> _PROBLEM DETAILS_
All the data that follows should be repeated exactly, without a single picture.

> _DATA EXTRACT_
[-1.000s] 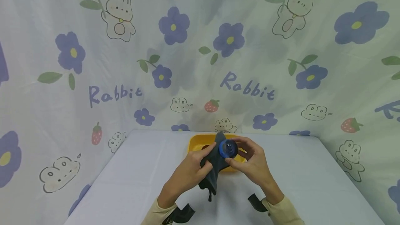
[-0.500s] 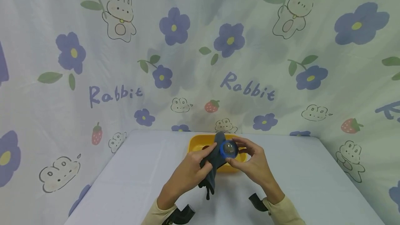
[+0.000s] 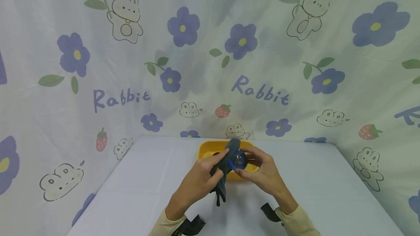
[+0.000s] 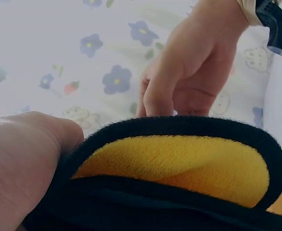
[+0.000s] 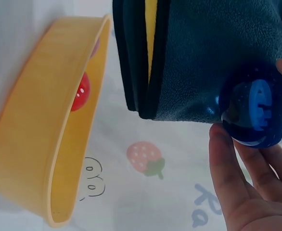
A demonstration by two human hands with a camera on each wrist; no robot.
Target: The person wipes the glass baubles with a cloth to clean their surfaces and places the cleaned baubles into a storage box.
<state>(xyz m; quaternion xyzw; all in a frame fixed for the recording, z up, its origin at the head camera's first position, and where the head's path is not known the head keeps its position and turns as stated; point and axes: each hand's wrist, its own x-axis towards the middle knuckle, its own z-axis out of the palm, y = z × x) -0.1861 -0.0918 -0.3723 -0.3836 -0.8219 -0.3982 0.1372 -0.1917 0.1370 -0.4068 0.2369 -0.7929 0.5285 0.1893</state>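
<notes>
My left hand [image 3: 198, 179] grips a folded dark grey-blue cloth [image 3: 233, 144]. Its yellow inner face shows in the left wrist view, bordered by a dark edge [image 4: 179, 126]. Between thumb and fingers, my right hand [image 3: 267, 172] holds a shiny, see-through blue ball [image 3: 238, 160]. In the right wrist view the ball [image 5: 256, 110] lies against the cloth [image 5: 194, 62], its surface catching bright reflections. Both hands are raised in front of a yellow tub [image 3: 205, 148], which they partly hide.
Inside the tub [image 5: 35, 106] a red ball [image 5: 82, 91] shows, with a purplish thing [image 5: 96, 47] behind it. The tub stands on a white-covered table [image 3: 144, 177]. A curtain [image 3: 203, 65] printed with flowers and rabbits hangs behind.
The cloth's upper end has tilted to the right, and its lower end has risen slightly. The ball has shifted a little down and left against the cloth, still in my right hand.
</notes>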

> _OUTPUT OF THE EXERCISE_
[-1.000s] 
[-0.500s] 
[+0.000s] 
[+0.000s] 
[+0.000s] 
A demonstration by two human hands with a camera on each wrist; no robot.
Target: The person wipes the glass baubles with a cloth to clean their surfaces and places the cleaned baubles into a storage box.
<state>(xyz m; quaternion xyzw; all in a frame fixed for the recording, z up, its origin at the head camera's first position, and where the head's path is not known the head keeps its position and turns as stated; point and axes: each hand's wrist, its own x-axis towards the middle knuckle, its own z-axis out of the palm, y = z × x) -0.1861 -0.0918 -0.3723 -0.3836 -0.8219 -0.3982 0.1372 -0.1917 0.1370 -0.4068 0.2369 -0.7929 0.5285 0.1893</state>
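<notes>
My left hand [image 3: 198, 179] grips a folded dark grey-blue cloth [image 3: 233, 144]. Its yellow inner face shows in the left wrist view, bordered by a dark edge [image 4: 179, 126]. Between thumb and fingers, my right hand [image 3: 267, 172] holds a shiny, see-through blue ball [image 3: 238, 160]. In the right wrist view the ball [image 5: 256, 110] lies against the cloth [image 5: 194, 62], its surface catching bright reflections. Both hands are raised in front of a yellow tub [image 3: 205, 148], which they partly hide.
Inside the tub [image 5: 35, 106] a red ball [image 5: 82, 91] shows, with a purplish thing [image 5: 96, 47] behind it. The tub stands on a white-covered table [image 3: 144, 177]. A curtain [image 3: 203, 65] printed with flowers and rabbits hangs behind.
The cloth's upper end has tilted to the right, and its lower end has risen slightly. The ball has shifted a little down and left against the cloth, still in my right hand.
</notes>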

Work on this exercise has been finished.